How we built a multicloud cross-cluster system with Azure Arc
Our clients are aware of the benefits offered by cloud solutions, such as scalability, flexible pricing, security by design, automatic updates and so on. Unfortunately, though, migrating to the cloud is not always an option. Organizations may be apprehensive of single cloud vendor lock-in, process sensitive data constrained by local regulations or may have already invested in on-prem infrastructure. Fortunately, there are solutions that minimize these disadvantages and increase benefits of cloud migration. Let’s talk about multicloud solutions on basis of one of our engagements.
Multicloud architecture allows using resources such as compute or storage from multiple cloud providers from a single/central location. Federating public and private clouds enables us to build hybrid solutions which strategically increase flexibility and diversification, as well as provide more options in risk management.
Vendor lock-in is minimized, as organizations finally have the option to move workloads between vendors, costs can be optimized across a wider selection of competing platforms, disaster recovery environments can be deployed on infrastructure that is independent from the main provider. Hybrid solutions allow to deploy cloud technologies in scenarios where classified or sensitive data cannot be processed outside the company network or must be stored only in a given location enforced by company policies, compliance or local regulations.
Recently, we have designed an e-commerce platform that is built on top of a microservices architecture and is deployed across two Kubernetes clusters. We have used Azure Arc for maintaining clusters deployed in Azure and Google Cloud Platform. Thanks to Azure Arc, it is possible to extend it by any other configured Kubernetes cluster, located in any cloud provider, region – or even on-prem.
Application workloads are deployed in both clusters and are orchestrated separately by individual Kubernetes Control Planes. The main entry point to the application currently uses Front Door, but this could be any gateway that is able to route traffic to Kubernetes Ingress. At this point, the load is balanced between clusters based on the applied high availability strategies such as active/active or active/passive, or might be a key component in deployment strategies such as Blue/Green, A/B testing or Canary Releases.

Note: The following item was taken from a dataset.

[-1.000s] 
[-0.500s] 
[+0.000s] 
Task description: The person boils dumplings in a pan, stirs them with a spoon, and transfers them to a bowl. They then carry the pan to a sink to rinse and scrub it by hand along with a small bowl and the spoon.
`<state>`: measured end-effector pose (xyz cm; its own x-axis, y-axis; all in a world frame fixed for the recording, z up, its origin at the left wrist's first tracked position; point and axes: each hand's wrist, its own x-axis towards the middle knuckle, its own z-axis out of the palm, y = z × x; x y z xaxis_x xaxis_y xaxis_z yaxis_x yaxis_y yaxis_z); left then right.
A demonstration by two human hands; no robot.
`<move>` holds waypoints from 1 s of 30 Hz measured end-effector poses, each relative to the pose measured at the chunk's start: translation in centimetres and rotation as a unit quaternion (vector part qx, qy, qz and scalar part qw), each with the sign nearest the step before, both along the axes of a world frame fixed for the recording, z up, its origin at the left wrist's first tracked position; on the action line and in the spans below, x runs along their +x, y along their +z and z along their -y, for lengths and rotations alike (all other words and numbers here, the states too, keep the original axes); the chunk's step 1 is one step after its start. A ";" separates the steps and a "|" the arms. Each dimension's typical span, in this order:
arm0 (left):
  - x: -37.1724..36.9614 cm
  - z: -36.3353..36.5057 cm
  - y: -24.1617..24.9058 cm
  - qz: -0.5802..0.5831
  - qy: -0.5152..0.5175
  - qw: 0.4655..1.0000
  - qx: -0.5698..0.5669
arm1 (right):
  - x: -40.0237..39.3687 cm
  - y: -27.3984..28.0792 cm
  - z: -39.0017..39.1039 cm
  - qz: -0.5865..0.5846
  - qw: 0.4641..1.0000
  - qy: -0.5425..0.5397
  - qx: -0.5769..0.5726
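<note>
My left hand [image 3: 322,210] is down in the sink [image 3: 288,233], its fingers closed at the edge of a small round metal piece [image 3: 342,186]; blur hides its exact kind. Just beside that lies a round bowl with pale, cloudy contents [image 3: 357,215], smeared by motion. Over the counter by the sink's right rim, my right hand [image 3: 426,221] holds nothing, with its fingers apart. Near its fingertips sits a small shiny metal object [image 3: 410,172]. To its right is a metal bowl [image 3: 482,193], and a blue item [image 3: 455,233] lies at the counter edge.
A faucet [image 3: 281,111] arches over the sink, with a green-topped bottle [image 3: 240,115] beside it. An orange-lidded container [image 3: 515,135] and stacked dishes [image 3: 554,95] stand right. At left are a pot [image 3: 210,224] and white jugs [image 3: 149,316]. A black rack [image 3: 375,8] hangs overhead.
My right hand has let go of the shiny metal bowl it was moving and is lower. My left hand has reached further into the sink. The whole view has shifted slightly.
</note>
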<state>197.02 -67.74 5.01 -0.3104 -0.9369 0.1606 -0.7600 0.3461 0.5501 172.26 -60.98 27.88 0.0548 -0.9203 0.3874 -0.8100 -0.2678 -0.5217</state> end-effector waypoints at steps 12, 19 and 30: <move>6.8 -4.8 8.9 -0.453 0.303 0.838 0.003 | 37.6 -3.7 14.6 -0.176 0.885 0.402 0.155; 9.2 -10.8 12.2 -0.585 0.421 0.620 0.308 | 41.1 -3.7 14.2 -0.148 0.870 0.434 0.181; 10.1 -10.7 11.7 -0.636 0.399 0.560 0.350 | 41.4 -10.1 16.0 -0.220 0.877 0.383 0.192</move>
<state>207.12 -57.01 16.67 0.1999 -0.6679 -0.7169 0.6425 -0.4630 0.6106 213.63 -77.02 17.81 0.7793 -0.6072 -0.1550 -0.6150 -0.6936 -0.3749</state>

As you can see on the above diagram, clusters are not entirely isolated. The communication layer has been created using Service Mesh that is also responsible for telemetry and internal traffic management.
In the following chapters, we will explain our solution’s components and what their role is. We will also briefly discuss how they could help in mitigating some common challenges.
Orchestrating workloads – Managed Kubernetes
Kubernetes is currently the most popular container orchestrator on the market – the de-facto industrial standard when considering development of microservices-based solutions. Being able to schedule workloads across a cluster of multiple compute machines fits perfectly in the multicloud landscape.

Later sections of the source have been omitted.